Apart from the pictures, everything in the lines below must be printed exactly.

» Data extract:
———

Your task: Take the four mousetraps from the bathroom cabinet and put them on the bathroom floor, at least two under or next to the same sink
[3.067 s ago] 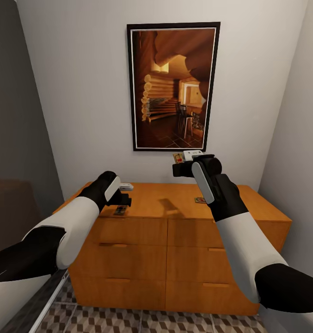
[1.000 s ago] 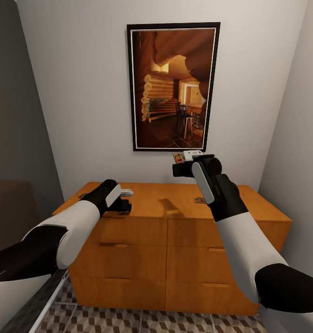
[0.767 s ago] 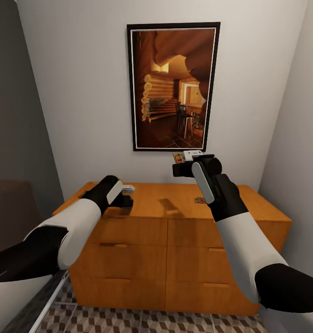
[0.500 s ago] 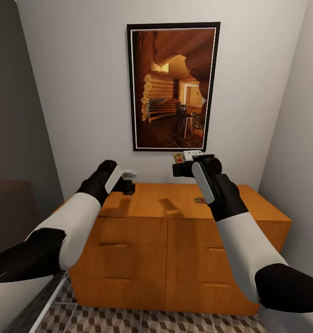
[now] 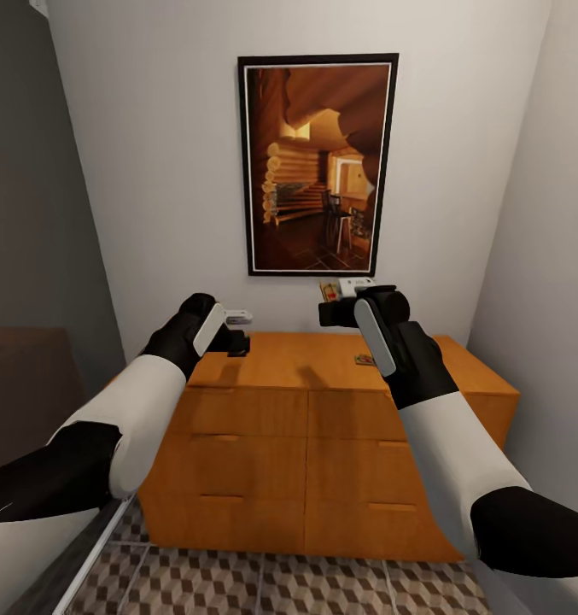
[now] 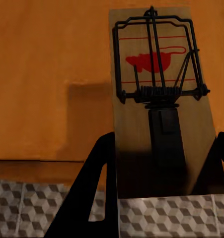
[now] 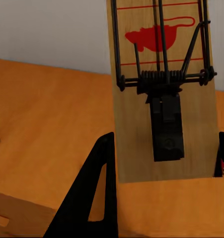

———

» Result below:
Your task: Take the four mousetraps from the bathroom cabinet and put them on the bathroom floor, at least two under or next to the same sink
[3.067 s ago] 
[1.000 s ago] 
[0.767 s ago] 
[0.500 s ago] 
[now] 
[now] 
[now] 

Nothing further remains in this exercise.